Arizona governor looks into mooting own case

Republican Governor of Arizona Jan Brewer, who signed the law and appealed a ruling blocking its most controversial sections, said Friday she would consider changes to "tweak" the law to respond to the parts U.S. District Judge Susan Bolton faulted. ... Brewer has said she'll challenge the decision all the way to the Supreme Court.


William Tyroler said...

The politics of this litigation could well be problematic for the Democrats. Consider, first, the timing of the injunction appeal, which will be argued the week of November 1. Just in time to affect the elections.

This might not matter so much if the issue were inscrutably technical, beyond the interest of the electorate. And nominally, it is: I'd wager that 99.9% of the general public literally know nothing about preemption. Include me in that number. But more concretely, the case is about the federal government's willingness to enforce immigration law. The injunction adopts the Obama administration's argument that state requests for immigration status "would 'impermissibly shift the allocation of federal resources away from federal priorities.'" (Injunction Order, p. 16.) This isn't the sole basis for the injunction, but it doesn't have to be. The idea is that the Arizona law would compel the feds to vigorously enforce immigration laws, and this litigation announces loud and clear that they've better things to do -- at least, that is how Congressional candidates will likely characterize it.

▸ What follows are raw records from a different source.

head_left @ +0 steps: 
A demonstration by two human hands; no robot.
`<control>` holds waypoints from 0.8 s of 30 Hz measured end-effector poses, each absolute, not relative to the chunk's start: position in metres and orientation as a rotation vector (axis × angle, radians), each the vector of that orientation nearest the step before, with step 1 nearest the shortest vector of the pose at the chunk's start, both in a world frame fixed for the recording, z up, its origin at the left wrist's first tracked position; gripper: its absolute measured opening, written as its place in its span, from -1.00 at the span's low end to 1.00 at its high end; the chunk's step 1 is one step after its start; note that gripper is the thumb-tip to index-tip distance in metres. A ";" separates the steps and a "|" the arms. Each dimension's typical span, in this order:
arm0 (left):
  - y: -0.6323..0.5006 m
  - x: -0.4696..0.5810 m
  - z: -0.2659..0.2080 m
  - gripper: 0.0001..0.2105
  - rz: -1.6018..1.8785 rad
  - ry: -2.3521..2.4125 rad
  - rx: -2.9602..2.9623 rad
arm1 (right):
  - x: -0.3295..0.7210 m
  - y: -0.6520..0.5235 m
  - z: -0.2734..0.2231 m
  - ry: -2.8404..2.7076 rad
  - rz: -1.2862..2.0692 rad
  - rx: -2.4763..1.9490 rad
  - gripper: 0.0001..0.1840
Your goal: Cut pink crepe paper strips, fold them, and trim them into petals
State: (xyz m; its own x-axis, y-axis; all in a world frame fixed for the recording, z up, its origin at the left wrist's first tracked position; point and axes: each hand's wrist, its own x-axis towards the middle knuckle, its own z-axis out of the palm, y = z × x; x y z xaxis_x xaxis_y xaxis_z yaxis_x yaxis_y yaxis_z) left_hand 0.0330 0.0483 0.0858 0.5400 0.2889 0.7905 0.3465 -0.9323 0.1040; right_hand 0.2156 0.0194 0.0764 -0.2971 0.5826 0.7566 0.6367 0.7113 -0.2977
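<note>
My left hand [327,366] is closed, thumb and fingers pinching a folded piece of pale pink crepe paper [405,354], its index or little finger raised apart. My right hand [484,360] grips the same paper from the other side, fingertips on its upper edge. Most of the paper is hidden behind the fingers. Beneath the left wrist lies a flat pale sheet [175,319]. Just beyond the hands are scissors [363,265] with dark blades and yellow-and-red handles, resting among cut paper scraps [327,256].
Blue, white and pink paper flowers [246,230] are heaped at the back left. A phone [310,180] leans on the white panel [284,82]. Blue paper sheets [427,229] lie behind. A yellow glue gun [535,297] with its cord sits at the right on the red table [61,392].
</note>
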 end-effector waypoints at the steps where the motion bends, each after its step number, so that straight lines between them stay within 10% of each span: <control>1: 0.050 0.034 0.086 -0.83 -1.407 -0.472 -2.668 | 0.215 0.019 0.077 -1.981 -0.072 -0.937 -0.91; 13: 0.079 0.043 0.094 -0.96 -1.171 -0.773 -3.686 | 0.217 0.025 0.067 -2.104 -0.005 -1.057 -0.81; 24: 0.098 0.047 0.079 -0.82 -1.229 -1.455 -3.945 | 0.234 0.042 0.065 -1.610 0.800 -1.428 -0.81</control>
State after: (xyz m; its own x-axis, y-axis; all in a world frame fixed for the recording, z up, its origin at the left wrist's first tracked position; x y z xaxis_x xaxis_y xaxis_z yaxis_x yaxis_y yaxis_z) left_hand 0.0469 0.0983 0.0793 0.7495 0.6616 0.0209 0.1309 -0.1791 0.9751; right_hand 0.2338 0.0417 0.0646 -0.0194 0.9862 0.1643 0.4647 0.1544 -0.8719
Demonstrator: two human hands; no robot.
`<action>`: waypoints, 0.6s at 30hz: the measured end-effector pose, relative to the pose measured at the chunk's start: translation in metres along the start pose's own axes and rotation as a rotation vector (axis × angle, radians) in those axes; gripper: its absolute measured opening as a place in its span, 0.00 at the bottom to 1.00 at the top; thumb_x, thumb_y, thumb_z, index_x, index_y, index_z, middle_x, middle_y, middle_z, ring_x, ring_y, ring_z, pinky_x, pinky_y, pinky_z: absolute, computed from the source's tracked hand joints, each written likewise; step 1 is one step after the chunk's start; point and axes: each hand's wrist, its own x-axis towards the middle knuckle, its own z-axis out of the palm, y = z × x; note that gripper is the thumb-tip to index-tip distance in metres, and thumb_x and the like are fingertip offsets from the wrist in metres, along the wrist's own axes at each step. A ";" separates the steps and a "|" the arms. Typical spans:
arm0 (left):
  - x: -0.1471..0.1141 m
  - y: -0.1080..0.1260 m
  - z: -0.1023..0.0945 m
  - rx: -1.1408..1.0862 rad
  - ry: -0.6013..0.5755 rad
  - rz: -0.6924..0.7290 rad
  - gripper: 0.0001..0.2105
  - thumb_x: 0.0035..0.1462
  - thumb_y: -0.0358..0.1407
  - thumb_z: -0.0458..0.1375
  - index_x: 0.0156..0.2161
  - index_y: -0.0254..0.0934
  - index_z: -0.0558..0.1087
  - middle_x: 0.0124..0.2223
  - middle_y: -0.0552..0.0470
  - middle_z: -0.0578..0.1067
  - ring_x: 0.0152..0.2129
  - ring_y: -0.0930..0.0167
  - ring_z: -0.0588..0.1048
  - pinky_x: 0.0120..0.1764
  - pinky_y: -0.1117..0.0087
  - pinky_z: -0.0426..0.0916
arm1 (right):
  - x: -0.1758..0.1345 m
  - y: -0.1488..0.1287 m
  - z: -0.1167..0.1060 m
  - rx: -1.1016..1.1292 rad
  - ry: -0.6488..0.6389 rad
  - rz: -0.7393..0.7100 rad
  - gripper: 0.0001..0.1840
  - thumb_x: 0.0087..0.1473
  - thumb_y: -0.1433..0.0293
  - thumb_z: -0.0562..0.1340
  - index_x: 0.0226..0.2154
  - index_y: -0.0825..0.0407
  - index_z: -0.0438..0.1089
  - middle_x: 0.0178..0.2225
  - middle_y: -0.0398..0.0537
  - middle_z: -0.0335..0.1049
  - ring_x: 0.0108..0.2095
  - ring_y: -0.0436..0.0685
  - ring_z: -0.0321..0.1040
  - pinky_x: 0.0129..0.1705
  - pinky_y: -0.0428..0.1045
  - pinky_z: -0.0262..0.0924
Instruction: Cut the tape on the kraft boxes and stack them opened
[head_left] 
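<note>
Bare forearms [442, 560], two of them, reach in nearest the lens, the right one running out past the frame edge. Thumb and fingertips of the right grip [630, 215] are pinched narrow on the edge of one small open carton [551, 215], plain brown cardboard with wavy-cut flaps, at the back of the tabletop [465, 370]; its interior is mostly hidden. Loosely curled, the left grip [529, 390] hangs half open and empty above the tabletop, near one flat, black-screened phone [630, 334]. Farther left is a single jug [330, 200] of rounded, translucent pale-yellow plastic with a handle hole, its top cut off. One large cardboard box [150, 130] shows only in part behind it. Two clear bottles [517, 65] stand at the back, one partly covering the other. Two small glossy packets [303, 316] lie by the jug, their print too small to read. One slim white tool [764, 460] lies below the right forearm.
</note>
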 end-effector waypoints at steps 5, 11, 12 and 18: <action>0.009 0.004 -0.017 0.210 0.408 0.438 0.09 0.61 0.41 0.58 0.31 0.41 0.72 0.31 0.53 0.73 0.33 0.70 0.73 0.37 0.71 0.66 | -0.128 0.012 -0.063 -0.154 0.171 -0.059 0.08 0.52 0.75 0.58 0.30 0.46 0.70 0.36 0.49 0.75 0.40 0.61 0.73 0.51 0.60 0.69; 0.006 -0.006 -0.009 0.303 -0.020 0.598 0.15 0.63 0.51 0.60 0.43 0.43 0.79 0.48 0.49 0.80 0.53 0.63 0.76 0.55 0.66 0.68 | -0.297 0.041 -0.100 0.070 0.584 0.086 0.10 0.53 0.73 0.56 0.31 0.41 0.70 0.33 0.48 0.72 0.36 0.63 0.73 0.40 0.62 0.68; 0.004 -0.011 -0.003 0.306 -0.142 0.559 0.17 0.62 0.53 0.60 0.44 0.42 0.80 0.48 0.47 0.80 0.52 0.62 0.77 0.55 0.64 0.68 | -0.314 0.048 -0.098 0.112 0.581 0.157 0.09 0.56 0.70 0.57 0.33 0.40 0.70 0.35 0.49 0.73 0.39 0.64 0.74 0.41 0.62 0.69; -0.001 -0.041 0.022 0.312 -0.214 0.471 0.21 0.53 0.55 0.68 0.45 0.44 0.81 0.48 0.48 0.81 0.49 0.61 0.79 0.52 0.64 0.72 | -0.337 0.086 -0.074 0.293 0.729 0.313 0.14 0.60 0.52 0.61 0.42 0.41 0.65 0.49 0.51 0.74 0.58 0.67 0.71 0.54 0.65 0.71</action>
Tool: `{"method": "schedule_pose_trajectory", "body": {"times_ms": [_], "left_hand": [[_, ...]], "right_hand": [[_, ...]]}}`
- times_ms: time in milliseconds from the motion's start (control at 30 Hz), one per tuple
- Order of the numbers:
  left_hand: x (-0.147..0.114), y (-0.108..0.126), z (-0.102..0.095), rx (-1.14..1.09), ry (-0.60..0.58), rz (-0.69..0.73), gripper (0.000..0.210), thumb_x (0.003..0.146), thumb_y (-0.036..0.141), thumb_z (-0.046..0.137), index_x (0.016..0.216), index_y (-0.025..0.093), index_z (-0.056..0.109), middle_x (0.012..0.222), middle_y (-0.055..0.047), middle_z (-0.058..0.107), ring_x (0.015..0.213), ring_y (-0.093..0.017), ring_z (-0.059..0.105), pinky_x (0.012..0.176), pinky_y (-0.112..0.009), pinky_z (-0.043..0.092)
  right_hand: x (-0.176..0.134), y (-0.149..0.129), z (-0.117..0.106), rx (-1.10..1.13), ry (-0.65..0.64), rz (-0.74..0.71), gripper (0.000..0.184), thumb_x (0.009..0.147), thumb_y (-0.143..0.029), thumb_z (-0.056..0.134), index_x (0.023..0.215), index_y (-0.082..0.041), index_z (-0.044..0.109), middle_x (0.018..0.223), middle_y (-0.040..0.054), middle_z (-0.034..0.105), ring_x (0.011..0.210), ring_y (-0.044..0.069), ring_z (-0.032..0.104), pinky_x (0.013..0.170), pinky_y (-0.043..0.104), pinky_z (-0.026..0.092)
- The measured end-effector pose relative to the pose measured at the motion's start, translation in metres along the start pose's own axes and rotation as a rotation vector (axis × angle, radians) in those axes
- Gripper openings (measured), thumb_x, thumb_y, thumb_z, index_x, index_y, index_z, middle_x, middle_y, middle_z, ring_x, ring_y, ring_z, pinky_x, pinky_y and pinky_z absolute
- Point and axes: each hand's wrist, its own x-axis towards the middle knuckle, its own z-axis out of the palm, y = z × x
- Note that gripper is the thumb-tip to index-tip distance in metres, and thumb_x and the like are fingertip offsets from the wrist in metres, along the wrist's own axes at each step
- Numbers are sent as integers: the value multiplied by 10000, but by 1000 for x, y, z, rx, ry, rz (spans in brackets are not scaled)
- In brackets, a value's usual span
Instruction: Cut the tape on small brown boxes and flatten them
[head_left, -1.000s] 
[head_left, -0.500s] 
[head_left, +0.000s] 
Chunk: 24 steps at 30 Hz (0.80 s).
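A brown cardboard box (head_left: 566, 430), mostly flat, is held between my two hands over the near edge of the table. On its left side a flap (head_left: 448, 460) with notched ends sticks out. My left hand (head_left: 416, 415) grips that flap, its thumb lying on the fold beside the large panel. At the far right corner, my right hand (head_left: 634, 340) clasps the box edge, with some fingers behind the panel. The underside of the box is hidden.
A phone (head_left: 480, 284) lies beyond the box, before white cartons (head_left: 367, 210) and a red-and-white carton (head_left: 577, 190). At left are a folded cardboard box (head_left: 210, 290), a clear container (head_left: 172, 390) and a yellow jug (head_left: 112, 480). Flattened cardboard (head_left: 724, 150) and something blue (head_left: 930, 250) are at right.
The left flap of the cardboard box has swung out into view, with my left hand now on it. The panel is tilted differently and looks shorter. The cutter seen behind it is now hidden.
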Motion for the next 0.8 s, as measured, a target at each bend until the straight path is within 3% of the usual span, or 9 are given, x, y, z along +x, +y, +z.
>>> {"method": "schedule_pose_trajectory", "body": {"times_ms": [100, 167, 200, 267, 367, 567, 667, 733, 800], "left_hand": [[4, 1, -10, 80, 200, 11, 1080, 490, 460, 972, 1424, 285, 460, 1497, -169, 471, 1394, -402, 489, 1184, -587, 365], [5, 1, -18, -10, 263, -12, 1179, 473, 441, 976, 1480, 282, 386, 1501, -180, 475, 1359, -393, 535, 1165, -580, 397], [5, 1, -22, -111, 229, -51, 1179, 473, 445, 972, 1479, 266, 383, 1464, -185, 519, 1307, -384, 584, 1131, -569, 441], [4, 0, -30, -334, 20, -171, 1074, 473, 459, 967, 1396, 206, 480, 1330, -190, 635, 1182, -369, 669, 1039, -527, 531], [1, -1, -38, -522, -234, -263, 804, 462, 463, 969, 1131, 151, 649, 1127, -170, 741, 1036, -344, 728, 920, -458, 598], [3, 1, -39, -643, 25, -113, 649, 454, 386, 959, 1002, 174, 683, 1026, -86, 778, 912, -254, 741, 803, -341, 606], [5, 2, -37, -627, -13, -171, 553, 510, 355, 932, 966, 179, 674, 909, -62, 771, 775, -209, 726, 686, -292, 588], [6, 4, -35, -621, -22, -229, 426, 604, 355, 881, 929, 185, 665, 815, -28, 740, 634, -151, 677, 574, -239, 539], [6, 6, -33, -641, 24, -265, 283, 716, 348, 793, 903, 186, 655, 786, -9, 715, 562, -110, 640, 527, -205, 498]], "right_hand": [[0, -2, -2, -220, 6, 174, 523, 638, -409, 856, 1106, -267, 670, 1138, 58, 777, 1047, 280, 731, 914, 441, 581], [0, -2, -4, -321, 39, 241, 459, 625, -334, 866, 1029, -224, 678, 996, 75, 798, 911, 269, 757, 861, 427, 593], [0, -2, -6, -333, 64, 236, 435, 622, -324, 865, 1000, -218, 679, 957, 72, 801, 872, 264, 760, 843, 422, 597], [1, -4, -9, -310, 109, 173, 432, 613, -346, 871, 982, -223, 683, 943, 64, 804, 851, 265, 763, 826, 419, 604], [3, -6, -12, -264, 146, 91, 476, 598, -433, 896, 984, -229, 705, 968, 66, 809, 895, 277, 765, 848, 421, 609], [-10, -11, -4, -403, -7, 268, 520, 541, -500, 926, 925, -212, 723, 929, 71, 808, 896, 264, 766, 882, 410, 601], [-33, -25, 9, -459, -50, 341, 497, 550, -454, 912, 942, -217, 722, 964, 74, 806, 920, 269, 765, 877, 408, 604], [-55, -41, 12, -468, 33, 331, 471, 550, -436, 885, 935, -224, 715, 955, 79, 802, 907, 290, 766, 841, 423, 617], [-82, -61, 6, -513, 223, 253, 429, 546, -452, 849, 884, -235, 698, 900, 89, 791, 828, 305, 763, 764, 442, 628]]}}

Maybe the injunction reaches a sound result under the preemption doctrine. Maybe a "non-vigorous" enforcement policy is wise. I sure don't pretend to know such things. But an overturn of a relatively popular law on the ground that the feds aren't sufficiently interested in enforcing immigration laws isn't, I don't think, going to sit well with an already up-in-arms electorate.

illusory tenant said...

Got that right. Apparently the Obama Justice Department isn't as politicized as some might claim.

William Tyroler said...

Apparently the Obama Justice Department isn't as politicized as some might claim

Good point. They would have gotten more political mileage but less legal traction, I think, by arguing the potential racial implications of the law. Instead, they chose the highly technical, but winning, legal argument -- preemption -- even though adverse political consequences could well follow.

illusory tenant said...

House Democrats aren't as politicized either.